How to complete this task:
Write the data below out exactly as it stands. Do not include the pictures.

Data extract:
>>>

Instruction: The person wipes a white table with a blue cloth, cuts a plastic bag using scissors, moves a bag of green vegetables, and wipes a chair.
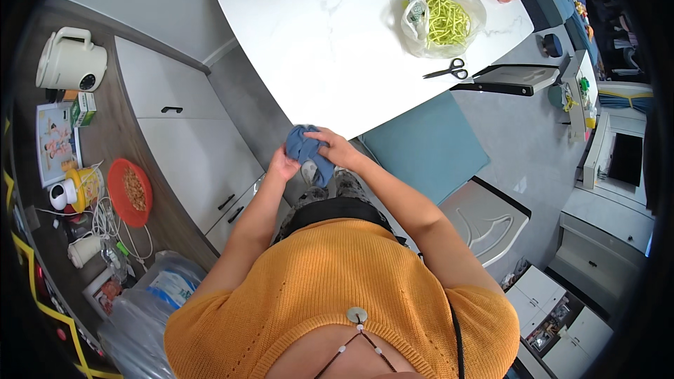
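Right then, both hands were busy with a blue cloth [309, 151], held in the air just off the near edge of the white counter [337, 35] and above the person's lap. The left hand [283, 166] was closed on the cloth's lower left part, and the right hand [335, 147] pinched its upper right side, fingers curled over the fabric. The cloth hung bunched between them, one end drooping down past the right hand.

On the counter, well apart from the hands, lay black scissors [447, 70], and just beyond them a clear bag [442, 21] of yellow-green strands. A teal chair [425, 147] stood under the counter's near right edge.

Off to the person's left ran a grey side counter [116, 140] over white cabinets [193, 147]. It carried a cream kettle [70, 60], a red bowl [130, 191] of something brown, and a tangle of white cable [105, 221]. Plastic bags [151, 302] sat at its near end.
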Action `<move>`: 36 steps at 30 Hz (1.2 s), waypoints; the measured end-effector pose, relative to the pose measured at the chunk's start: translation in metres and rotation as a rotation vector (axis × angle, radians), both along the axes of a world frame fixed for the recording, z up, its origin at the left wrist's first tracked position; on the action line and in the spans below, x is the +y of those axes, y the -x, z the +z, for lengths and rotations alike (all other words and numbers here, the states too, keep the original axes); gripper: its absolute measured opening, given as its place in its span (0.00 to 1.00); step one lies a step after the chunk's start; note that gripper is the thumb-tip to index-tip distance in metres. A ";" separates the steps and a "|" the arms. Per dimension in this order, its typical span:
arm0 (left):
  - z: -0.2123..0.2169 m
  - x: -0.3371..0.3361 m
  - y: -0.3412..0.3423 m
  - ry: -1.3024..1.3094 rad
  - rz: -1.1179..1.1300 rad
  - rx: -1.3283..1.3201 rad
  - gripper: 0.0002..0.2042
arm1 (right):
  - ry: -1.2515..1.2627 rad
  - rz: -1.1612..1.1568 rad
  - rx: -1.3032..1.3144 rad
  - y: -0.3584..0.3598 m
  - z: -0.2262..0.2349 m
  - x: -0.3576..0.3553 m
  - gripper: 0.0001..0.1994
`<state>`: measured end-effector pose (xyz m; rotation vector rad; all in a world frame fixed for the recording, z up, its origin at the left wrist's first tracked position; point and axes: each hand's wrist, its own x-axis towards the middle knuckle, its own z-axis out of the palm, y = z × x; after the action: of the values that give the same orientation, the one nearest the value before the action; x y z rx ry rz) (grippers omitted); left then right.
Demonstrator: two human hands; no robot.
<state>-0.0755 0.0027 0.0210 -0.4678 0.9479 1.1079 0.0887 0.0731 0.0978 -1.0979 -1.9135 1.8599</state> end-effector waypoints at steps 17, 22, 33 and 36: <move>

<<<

Finished task:
Instruction: The person wipes a white table with a blue cloth, cuts a plastic bag using scissors, moves a bag of green vegetables, and wipes a chair.
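Right then, both hands were busy with a blue cloth [309, 151], held in the air just off the near edge of the white counter [337, 35] and above the person's lap. The left hand [283, 166] was closed on the cloth's lower left part, and the right hand [335, 147] pinched its upper right side, fingers curled over the fabric. The cloth hung bunched between them, one end drooping down past the right hand.

On the counter, well apart from the hands, lay black scissors [447, 70], and just beyond them a clear bag [442, 21] of yellow-green strands. A teal chair [425, 147] stood under the counter's near right edge.

Off to the person's left ran a grey side counter [116, 140] over white cabinets [193, 147]. It carried a cream kettle [70, 60], a red bowl [130, 191] of something brown, and a tangle of white cable [105, 221]. Plastic bags [151, 302] sat at its near end.
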Action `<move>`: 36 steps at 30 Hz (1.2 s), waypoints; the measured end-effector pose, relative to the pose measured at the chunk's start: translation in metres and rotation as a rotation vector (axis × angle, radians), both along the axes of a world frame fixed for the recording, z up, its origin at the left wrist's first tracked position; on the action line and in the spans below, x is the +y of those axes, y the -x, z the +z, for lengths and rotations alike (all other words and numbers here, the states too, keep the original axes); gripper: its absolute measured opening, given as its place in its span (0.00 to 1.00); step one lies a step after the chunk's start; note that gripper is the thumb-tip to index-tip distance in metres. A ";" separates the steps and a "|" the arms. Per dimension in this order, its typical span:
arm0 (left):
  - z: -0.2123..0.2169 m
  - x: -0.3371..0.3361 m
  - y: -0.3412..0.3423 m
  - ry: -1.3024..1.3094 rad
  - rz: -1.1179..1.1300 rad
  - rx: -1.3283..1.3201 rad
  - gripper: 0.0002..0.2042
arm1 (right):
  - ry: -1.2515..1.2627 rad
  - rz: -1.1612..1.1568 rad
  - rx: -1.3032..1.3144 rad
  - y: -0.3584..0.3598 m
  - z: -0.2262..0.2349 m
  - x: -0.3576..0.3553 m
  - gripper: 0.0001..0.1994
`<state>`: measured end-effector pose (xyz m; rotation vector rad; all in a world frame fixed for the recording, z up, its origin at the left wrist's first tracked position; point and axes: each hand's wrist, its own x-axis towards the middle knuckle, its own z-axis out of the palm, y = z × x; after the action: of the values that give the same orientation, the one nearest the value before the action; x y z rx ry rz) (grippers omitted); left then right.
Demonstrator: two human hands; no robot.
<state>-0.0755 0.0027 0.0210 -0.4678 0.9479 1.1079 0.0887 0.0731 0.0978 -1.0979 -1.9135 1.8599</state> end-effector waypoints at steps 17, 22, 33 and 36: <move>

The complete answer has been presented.